Zak Brown turns the heat on Verstappen: “too aggressive” at times, Hamilton felt it most
Zak Brown isn’t shy about a nudge in the paddock, and this one’s aimed straight at Max Verstappen. McLaren’s CEO says the Red Bull star’s elbows-out approach sometimes tips over the line, with Lewis Hamilton — now in Ferrari red — taking the brunt of it over the years.
“I don’t want to disparage Max… he’s a four-time world champion,” Brown told the Telegraph, before adding the part that will light up every team briefing from Woking to Milton Keynes: “He can be a bruiser, too aggressive on track. His arrogance comes out.”
That last line isn’t new to anyone who’s watched Verstappen since he muscled his way into F1’s elite. His racecraft is ferocious and largely razor-clean. It’s also polarizing, because it squeezes rivals into decisions they don’t want to make, and, on occasion, into run-off.
Brown’s not pretending this is a fresh discovery. He went straight for the archive: Interlagos. “In Brazil against Lewis Hamilton over time,” he said, citing a handful of moves he felt went too far. The 2021 scrap at Turn 4 is the one everyone remembers — both cars wide, both drivers sending a message. Twelve months later, they clashed at the same track again. Long memories are common currency in F1; Brown’s simply cashed his.
If that sounds like opportunistic mind games from a boss whose drivers are trading blows with Verstappen in 2025, it also echoes views from inside Red Bull’s own history. Adrian Newey, speaking on the High Performance Podcast about the fevered end to 2021, suggested Verstappen was feeling the squeeze as the hunted and “was probably lucky not to get a penalty” in Brazil. Newey framed it as the intensity of that run-in with Hamilton after Silverstone and Hungary — the kind of pressure that redefines a title fight.

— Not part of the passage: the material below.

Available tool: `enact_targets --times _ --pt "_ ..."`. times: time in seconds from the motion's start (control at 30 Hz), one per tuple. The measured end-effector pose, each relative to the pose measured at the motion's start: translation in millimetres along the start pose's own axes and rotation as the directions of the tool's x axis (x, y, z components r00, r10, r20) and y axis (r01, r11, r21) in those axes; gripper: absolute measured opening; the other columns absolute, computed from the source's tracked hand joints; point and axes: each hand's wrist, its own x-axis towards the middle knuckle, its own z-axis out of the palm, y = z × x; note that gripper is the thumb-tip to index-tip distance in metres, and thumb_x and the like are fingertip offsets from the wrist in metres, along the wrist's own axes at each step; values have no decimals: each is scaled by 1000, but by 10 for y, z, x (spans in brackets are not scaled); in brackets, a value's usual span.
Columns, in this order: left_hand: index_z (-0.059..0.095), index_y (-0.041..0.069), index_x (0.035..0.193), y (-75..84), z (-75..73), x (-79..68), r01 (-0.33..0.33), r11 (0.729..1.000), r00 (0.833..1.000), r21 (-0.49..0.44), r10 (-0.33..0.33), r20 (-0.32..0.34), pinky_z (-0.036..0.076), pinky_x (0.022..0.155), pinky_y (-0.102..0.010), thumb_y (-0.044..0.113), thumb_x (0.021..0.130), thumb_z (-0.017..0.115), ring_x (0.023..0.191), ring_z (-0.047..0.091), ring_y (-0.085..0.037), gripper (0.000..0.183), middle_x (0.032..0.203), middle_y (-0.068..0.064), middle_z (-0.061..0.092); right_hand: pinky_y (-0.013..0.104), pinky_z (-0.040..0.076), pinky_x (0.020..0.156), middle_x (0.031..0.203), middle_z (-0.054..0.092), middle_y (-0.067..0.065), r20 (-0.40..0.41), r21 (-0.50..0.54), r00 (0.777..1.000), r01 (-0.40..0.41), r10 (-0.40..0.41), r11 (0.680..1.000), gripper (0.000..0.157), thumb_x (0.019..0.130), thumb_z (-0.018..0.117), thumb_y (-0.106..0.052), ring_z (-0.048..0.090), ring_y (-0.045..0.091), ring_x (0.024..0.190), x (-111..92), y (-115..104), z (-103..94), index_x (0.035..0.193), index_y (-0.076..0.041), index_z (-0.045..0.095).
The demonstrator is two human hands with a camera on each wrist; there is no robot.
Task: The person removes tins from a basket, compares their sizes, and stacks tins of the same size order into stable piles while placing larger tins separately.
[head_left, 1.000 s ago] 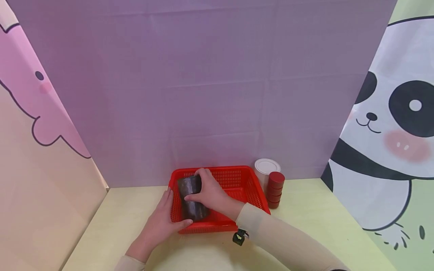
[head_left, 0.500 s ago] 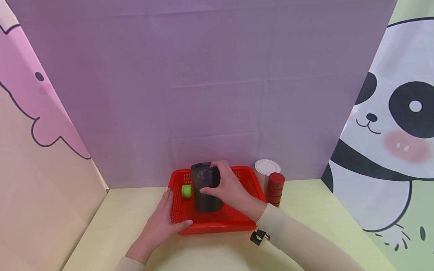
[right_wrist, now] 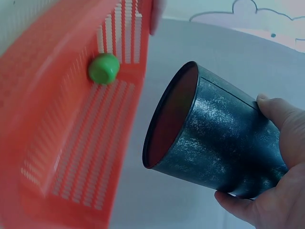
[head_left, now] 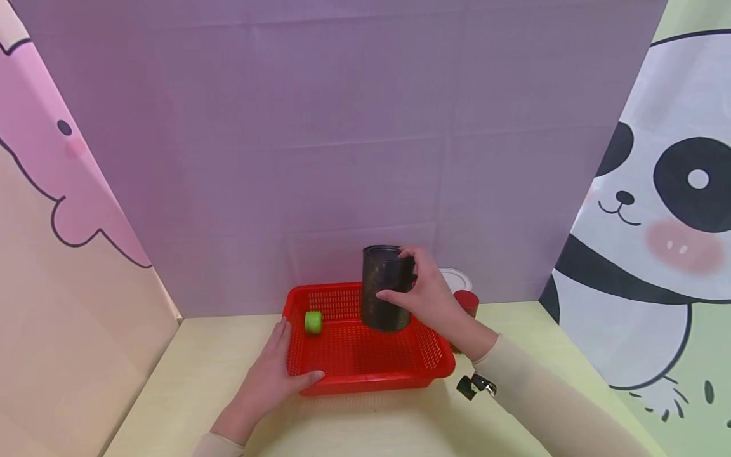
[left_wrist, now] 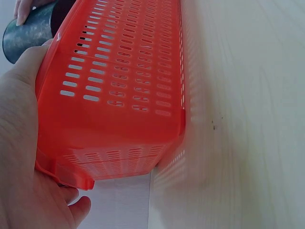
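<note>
In the head view my right hand [head_left: 436,298] grips a dark metal can [head_left: 381,289], upright above the back right part of a red plastic basket [head_left: 371,381]. Its fingers lie at the top rim and the thumb presses the near side. The right wrist view shows the can [right_wrist: 214,133] from its bottom end. My left hand [head_left: 271,374] holds the basket's front left corner, thumb along the front rim and fingers along the left side. A small bright green rounded piece [head_left: 313,322] lies inside the basket at the left.
Behind my right hand stand a white-lidded canister [head_left: 457,279] and a red stack of round pieces [head_left: 467,301], both partly hidden. The pale wooden table [head_left: 211,355] ends at a purple backdrop [head_left: 354,158].
My right hand has lifted the dark can out of the basket's left side, moving it up and right and turning it upright. The green piece has come into view. The left hand stays put.
</note>
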Motion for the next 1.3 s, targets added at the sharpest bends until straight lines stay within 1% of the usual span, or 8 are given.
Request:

Brown, for his part, didn’t paint Verstappen as a villain. He wrapped it in context that every multiple world champion shares some swagger-to-arrogance ratio. “They get their elbows out,” he said, and he’s right — greats do. But he also knows where the line is for his team.
McLaren’s resurgence has put Lando Norris and Oscar Piastri in the thick of it in 2025, trading weekends with Red Bull and forcing the title conversation to broaden beyond one garage. Which makes Brown’s timing deliberate. He’s not just critiquing Verstappen; he’s setting the ground rules for what’s acceptable when orange meets blue on the apex, and pre-loading the argument should a stewarding debate break out on a Sunday night.

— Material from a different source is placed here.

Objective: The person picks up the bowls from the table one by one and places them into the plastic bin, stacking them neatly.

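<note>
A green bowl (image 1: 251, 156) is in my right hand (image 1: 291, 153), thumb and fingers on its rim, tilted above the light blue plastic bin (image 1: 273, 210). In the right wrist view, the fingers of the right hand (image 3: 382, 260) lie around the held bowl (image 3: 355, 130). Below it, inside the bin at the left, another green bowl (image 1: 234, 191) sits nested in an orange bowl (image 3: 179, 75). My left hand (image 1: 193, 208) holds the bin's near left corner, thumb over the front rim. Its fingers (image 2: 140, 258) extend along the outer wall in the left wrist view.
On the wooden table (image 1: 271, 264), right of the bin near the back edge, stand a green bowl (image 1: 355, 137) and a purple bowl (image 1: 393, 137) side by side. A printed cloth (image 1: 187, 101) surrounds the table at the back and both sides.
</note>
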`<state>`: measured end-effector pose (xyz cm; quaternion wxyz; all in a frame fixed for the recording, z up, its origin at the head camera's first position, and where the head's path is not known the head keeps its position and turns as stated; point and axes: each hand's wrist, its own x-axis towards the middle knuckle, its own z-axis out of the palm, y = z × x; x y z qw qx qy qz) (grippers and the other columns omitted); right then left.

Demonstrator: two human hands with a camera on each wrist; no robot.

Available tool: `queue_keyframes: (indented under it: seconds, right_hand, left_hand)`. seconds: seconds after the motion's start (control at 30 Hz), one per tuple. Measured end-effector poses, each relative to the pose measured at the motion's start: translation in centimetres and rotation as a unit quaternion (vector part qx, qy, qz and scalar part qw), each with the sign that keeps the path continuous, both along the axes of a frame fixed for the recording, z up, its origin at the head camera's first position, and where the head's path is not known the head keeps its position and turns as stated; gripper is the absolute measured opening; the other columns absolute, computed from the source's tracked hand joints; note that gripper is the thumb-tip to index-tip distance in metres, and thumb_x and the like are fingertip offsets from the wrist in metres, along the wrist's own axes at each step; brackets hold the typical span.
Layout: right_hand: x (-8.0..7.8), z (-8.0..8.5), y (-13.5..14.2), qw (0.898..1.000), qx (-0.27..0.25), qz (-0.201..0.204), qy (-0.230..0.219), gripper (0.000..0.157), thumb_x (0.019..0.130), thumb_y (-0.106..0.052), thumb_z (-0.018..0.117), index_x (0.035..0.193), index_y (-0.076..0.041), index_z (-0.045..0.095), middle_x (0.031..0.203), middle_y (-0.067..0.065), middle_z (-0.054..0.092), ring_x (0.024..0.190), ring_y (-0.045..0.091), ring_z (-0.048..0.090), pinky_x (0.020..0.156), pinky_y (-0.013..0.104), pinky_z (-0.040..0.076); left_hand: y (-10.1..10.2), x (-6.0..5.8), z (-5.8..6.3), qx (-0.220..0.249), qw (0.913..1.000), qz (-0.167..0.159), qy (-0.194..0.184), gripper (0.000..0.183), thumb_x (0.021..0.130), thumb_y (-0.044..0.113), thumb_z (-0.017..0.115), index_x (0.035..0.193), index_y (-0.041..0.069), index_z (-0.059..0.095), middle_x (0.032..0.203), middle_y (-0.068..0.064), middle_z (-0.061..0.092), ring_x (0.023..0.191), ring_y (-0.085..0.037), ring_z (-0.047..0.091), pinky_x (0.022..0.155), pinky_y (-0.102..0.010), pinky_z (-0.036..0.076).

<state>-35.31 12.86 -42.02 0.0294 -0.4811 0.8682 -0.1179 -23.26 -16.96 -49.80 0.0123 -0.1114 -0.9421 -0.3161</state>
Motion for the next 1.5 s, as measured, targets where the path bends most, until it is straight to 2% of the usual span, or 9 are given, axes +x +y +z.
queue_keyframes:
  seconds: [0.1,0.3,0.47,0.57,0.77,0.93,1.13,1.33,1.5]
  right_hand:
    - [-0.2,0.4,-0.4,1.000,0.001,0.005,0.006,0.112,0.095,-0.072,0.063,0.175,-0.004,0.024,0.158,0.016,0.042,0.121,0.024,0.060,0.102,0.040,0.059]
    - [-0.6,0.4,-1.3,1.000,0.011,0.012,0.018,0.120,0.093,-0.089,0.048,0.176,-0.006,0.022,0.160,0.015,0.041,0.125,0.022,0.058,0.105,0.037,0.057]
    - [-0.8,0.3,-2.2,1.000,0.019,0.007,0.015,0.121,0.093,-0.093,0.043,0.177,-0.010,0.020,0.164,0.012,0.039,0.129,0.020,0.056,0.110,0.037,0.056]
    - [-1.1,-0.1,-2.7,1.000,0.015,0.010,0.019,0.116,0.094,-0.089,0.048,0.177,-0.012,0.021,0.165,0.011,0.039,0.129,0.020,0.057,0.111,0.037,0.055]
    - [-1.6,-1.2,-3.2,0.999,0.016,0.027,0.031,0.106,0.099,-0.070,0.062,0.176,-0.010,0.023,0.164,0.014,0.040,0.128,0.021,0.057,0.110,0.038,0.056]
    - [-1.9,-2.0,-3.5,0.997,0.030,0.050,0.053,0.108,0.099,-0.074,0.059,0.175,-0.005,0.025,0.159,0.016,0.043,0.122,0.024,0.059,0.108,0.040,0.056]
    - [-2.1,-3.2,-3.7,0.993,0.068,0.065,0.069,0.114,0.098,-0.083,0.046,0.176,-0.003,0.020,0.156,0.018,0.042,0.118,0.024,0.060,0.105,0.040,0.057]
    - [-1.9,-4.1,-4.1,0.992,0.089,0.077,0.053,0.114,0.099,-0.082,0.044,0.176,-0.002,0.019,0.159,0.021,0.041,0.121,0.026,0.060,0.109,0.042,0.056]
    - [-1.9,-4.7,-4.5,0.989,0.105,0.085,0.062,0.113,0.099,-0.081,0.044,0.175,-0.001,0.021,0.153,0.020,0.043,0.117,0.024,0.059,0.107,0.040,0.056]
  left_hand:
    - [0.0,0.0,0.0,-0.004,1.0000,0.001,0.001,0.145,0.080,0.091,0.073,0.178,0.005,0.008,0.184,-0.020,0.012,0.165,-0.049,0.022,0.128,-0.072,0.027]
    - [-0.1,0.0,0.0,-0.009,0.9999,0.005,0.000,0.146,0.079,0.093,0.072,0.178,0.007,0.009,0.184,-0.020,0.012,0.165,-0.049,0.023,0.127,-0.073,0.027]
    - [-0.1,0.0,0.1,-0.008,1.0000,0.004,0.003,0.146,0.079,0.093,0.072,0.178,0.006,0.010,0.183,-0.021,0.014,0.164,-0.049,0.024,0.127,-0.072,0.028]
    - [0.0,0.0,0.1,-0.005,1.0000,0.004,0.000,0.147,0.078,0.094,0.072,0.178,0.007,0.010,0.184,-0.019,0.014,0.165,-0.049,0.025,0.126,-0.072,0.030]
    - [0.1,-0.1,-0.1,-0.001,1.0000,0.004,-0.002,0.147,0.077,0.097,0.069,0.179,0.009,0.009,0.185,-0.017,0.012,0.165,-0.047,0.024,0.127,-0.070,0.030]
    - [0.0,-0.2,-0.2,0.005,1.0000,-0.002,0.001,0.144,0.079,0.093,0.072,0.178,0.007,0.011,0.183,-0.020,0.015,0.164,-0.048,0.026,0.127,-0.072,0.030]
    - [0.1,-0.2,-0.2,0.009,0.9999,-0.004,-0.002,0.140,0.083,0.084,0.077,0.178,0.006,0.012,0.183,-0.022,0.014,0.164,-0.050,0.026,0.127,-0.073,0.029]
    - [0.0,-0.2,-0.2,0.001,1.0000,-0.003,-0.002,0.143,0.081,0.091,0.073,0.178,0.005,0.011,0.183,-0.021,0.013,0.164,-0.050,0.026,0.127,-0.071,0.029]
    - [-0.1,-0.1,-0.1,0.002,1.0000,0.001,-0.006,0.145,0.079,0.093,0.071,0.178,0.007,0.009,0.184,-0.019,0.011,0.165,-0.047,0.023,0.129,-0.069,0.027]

Verstappen, a four-time champion per the 2025 entry list, has built his empire by being exactly who he is on track — decisive, implacable, occasionally ruthless. Hamilton, now spearheading Ferrari’s push after his switch for 2025, knows that better than anyone. Their personal cold war carried from Silverstone to Saudi to Brazil, and it won’t be lost on the seven-time champ that Brown’s comments hand Ferrari some useful political cover if the old rivalry sparks up again this season.
There’s a bigger point in all of this: Formula 1 is still calibrating the boundaries of hard racing in this era. The stewards’ bar has shifted subtlety year to year, and drivers — particularly the ones at the sharp end — will always test it. Verstappen lives on that edge because that’s where lap time and intimidation live. Sometimes it’s breathtaking. Sometimes it’s messy. Often it’s both.
Brown’s choice to go public is classic paddock chess. Praise the champion, jab the champion, remind the room that your boys won’t be bullied, and, if you’re lucky, plant a seed in the race directors’ heads before the next late-brake lunge. He’s not wrong that champions carry arrogance. The trick is using it without letting it use you.
What happens next? The same thing that always happens. Verstappen will drive as Verstappen drives. Hamilton will meet him there, now in red. Norris and Piastri will try to steal their lunch. And everyone will argue about who crossed which line on Monday.
Because for all the talk, Formula 1’s truth is still written at turn-in.